Bundesrat will drei Genfer Zentren weiter unterstützen

Bern, Medienmitteilung, 17.11.2010

Der Bundesrat möchte die Unterstützung des Bundes für das Genfer Zentrum für Sicherheitspolitik (GCSP), das Genfer Internationale Zentrum für Humanitäre Minenräumung (GICHD) und das Genfer Zentrum für die Demokratische Kontrolle der Streitkräfte (DCAF) weiterführen. Er hat den Eidgenössischen Räten heute die Botschaft überwiesen, die einen entsprechenden Rahmenkredit in der Höhe von CHF 119,9 Mio. beantragt.

Die Eidgenossenschaft hat die drei Genfer Zentren zwischen 1995 und 2000 als Stiftungen mit einer internationalen Trägerschaft gegründet. Seither haben sich das GCSP, das GICHD und das DCAF zu weltweit anerkannten Kompetenzzentren entwickelt, die wichtige, spezialisierte Beiträge in der Friedens-, Sicherheits- und Entwicklungspolitik leisten. Mit der heute verabschiedeten Botschaft beantragt der Bundesrat einen Rahmenkredit von CHF 119,9 Mio. für den Zeitraum 2012–2015, um die Schweizer Unterstützung für die drei Genfer Zentren weiterzuführen. Für die Periode 2008–2011 hatte das Parlament einen entsprechenden Rahmenkredit von CHF 148 Mio. gutgeheissen. 
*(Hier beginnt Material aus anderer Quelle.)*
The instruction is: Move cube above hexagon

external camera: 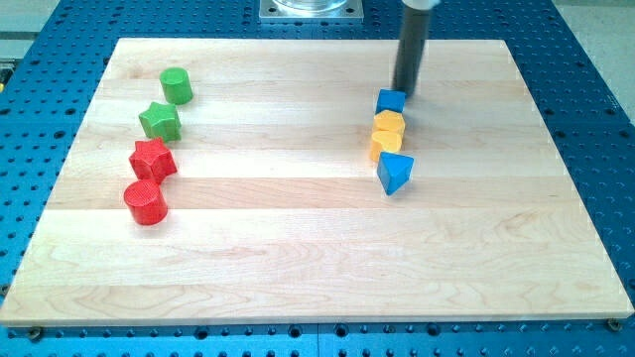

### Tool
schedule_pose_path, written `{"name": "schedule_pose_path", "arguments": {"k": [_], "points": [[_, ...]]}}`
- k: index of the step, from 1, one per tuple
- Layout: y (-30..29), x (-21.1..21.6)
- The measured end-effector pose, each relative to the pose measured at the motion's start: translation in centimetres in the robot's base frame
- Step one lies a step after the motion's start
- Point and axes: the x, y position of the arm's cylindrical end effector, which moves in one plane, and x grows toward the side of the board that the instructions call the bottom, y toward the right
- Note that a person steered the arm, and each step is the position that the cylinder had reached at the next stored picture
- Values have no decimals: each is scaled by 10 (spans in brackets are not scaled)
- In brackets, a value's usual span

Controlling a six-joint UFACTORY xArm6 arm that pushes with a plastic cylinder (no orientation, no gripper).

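Closest to the camera is the red cylinder (146, 202). My tip (406, 93), just a bare rod holding nothing, touches the blue cube (390, 101) from the view's top; the yellow hexagon (388, 126) sits right below, touching it.

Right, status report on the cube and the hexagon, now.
My tip at the blue cube, on its top-right side. Cube sits directly above the yellow hexagon, touching it. Nothing in the way.

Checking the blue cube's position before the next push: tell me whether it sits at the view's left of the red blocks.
No: the blue cube sits far to the view's right of the red blocks.
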Motion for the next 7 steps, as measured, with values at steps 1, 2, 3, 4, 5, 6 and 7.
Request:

Bisher wurde die Finanzierung seitens des Bundes zwischen dem Eidgenössischen Departement für Verteidigung, Bevölkerungsschutz und Sport (VBS) und dem Eidgenössischen Departement für auswärtige Angelegenheiten (EDA) aufgeteilt. Ab 2011 liegt die finanzielle Verantwortung allein beim EDA. Für die schweizerische Friedens‑ und Sicherheitspolitik im militärischen und zivilen Bereich einschliesslich der Entwicklungszusammenarbeit bleiben diese Zentren jedoch bevorzugte Partner.  

Die bisher im selben Rahmenkredit beantragten Mittel für die Forschungsstelle für Sicherheitspolitik der ETH Zürich sowie die Kooperationsprojekte des VBS (CHF 28,4 Mio. für 2008–2011) werden neu gesondert beantragt und sind nicht mehr Teil der vorliegenden Botschaft. Zudem müssen laut den Vorgaben des Konsolidierungsprogramms 2012–2013 des Bundes auf allen Ebenen der Verwaltung Massnahmen ergriffen werden, um den Bundeshaushalt zu entlasten. Die in der Botschaft beantragten Mittel entsprechen der aktuellen Finanzplanung. 

Eine kooperative Friedens- und Sicherheitspolitik hat in der multipolaren und vernetzten Welt von heute einen hohen Stellenwert. Mit der Unterstützung der drei Genfer Zentren stärkt die Schweiz ihre eigene Sicherheit und leistet wichtige, sichtbare Beiträge für die internationale Gemeinschaft. Gleichzeitig verhelfen die drei Zentren dem internationalen und humanitären Genf zu zusätzlicher Anziehungskraft und Visibilität.